Making The Ordinary Extraordinary

Today marks the end of the Christmas period for another season and tomorrow we start the church's liturgical period called Ordinary Time. 
But it's not really the end at all. 
Nor can we really consider what is to come ordinary.. Just browsing through the scriptures for the next few weeks and seeing what happens is enough to convince me of that. 

There is a much touted saying these days "May You Live In Interesting Times", which has disputed origins and meanings. Some say it is not a blessing but a Chinese curse ! 
See here for various interpretations

Last year we saw deadly earthquakes and tsunamis that ripped through several countries, almost triggering a nuclear disaster in Japan and  they were mirrored, in North Africa and the Arab world, by a tsunami of another kind - one which led to a series of repressive dictatorships being challenged by democratic uprisings.

The winds of change that blew away three long-self-serving despots - Tunisia's Zine al-Abidine ben Ali, Egypt's Hosni Mubarak and Libya's Muammar Gaddafi - will no doubt continue to rage in a region in which brutal oligarchs have held sway over ordinary folk for too long.

Will this year be a time for those dictators who remain to either yield to mounting pressure for reform or be swept away by urgent cries for reform ?

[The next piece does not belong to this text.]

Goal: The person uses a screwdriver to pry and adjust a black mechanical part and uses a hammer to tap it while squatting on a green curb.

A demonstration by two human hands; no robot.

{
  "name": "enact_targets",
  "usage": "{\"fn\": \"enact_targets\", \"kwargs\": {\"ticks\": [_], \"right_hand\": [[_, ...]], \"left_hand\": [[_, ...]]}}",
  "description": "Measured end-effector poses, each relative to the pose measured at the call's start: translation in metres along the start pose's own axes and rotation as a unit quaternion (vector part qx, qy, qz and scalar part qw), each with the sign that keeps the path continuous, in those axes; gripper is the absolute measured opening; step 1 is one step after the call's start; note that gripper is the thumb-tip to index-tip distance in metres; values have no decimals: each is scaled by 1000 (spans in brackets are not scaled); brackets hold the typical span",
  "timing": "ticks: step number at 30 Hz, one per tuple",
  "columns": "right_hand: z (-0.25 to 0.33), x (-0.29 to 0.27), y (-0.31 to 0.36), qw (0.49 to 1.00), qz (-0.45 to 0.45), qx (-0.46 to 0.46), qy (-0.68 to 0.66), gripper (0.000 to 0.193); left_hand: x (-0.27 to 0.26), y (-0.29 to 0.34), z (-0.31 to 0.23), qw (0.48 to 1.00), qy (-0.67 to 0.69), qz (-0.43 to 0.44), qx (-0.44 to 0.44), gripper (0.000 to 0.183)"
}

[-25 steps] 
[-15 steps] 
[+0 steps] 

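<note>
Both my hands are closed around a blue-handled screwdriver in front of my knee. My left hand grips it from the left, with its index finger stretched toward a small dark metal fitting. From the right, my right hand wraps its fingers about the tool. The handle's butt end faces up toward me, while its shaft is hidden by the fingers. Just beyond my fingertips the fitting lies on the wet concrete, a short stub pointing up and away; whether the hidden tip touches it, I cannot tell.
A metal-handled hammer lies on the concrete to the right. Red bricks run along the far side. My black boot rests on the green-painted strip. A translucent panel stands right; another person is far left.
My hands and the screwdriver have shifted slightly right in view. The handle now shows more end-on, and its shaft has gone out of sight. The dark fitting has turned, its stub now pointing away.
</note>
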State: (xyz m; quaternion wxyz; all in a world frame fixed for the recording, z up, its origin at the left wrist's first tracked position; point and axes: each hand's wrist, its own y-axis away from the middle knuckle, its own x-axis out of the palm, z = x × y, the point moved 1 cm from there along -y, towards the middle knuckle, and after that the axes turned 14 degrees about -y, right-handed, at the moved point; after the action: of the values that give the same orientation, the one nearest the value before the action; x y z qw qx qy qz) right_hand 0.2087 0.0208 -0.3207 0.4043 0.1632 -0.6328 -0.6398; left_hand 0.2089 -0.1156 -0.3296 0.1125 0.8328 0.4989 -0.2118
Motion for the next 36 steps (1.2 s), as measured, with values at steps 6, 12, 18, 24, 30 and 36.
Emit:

The Eurozone sovereign debt crisis has not been resolved and its effects will continue to be felt on world markets and the world struggles to counter the aftermath of the financial meltdown of 2008-2009 and return to growth.
Will the Occupy protests continue and what form will they take? There are endless scenarios for concern across the globe from threats of terrorism, environmental concerns, famine and war to domestic politics and social concerns on welfare, unemployment, health, crime and human rights. 

But leaving aside the large scale events,the older I get, the more I realise that if I can only stretch my neck to pay more attention to what is going on even in the more prosaic events of every day life nothing is ordinary in this existence. :-))
Invited or Uninvited, God is present.

So say Gungor in their great song This is Not The End.

Fine reflection here On Ordinary Time ( on why we can try to make the ordinary extraordinary....
and another super one here by blogger Kathleen M. Basi at her blog So Much To Say so Little Time, who writes:

"Anne Rice once wrote that Christians are either Christmas Christians or Easter Christians. In other words, they find their faith centered around Incarnation and gift, or around suffering and redemption.

But I realized something on Christmas Eve, in between the annual welling of tears during Adeste Fidelis and nursing a baby in the sacristy throughout the Liturgy of the Word. She’s not entirely right: she missed a category. I am an ordinary time Christian.
I love both Advent/Christmas and Lent/Easter.

These central events of Christianity are packed with profound beauty and insight. I know the themes and connection points backward and forward. I tear up whenever I write about them, awestruck by the beauty of what I’m putting into words. 

But the reality is that on the days themselves, I hardly ever feel the profundity and the awe.

The high feast days can’t hold the weight of the expectations placed upon them. They’re supposed to be idyllic family times, lots of anticipation and the thrill of gifts (at Christmas) and egg hunts and candy (at Easter). On top of that, they’re supposed to move us to renewal of spiritual commitment.

But no one day can do all that–at least, not for me. Maybe occasionally, maybe by chance, maybe for a moment. Perhaps this is because I’m a choir director, and my job on those occasions is to be on top of the minutiae: making sure everyone starts and stays together, making sure the sound is properly balanced and adjusting microphone placement and levels if it isn’t, communicating corrections to members, making sure we lengthen or curtail the music to fit the ritual at hand. 

If I was sitting in a pew, or even following someone else’s lead, I wouldn’t have so much of my mind occupied by busy work, and perhaps I’d be a bit more present to the moment.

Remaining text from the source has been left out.